Colocados no horizonte da Ecologia Integral e do cuidado da Casa Comum de que nos fala a Laudato Sí (2015), todos os cuidados aqui mencionados são dimensões da prática da justiça socioambiental. A realidade pós-pandemia deverá encontrar-nos profundamente revigorados(as) na disposição de cultivadores (as) da justiça socioambiental. Talvez, deva ser um dos traços fundamentais da espiritualidade de que necessitamos.
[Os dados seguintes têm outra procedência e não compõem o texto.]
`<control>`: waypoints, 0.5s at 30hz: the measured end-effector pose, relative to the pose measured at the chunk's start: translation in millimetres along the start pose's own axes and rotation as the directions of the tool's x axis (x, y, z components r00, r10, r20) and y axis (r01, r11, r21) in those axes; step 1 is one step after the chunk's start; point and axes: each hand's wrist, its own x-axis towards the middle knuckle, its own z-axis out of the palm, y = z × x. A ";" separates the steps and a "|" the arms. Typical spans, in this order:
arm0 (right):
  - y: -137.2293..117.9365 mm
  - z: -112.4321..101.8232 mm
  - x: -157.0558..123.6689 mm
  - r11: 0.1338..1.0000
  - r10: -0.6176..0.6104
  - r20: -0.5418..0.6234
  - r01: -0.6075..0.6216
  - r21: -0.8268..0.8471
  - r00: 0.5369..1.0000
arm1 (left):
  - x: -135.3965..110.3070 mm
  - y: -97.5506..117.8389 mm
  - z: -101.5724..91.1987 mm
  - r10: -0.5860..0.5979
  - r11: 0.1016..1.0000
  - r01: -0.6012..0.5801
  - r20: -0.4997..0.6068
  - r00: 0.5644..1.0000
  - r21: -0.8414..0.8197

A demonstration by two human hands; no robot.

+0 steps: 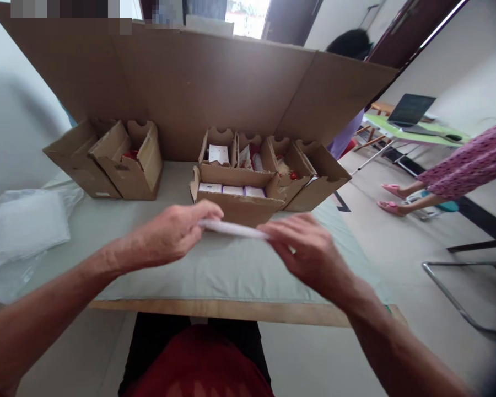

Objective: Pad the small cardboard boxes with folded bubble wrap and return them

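Observation:
Both my hands hold a thin flat white piece (231,227) level above the table (215,264). My left hand (169,234) pinches its left end with fingers closed. My right hand (310,251) grips its right end, fingers also closed. Just beyond the piece stands an open cardboard box (236,205) holding a row of small white packets (231,190). The piece is slightly blurred, so what it is stays unclear.
More open cardboard boxes stand behind (248,154) and at the right (314,173); another pair sits at the left (119,160). A tall cardboard sheet (198,82) walls the back. Clear plastic bags (20,226) lie at left. Another person's legs (450,182) show at right.

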 end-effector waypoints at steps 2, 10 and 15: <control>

Nesse sentido, o Marco da Promoção da Justiça Socioambiental da Província (Marco PJSA), em sua nova edição (2020), conclui com fortes apelos para que nos empenhemos em propor que a economia esteja a serviço das necessidades básicas de todos os seres humanos e de sua qualidade de vida, bem como conserve os dons da criação e não continue comprometendo mortalmente a natureza. Que, em nossas vidas, em nossas instituições e no mundo econômico, político e social, sejamos protagonistas do cuidado com a vida, uma vida digna para todos e todas.

É importante que, junto com toda a humanidade, tenhamos aprendido a lição da pandemia. Um aprendizado de que não podemos voltar a fazer as mesmas coisas e da mesma maneira.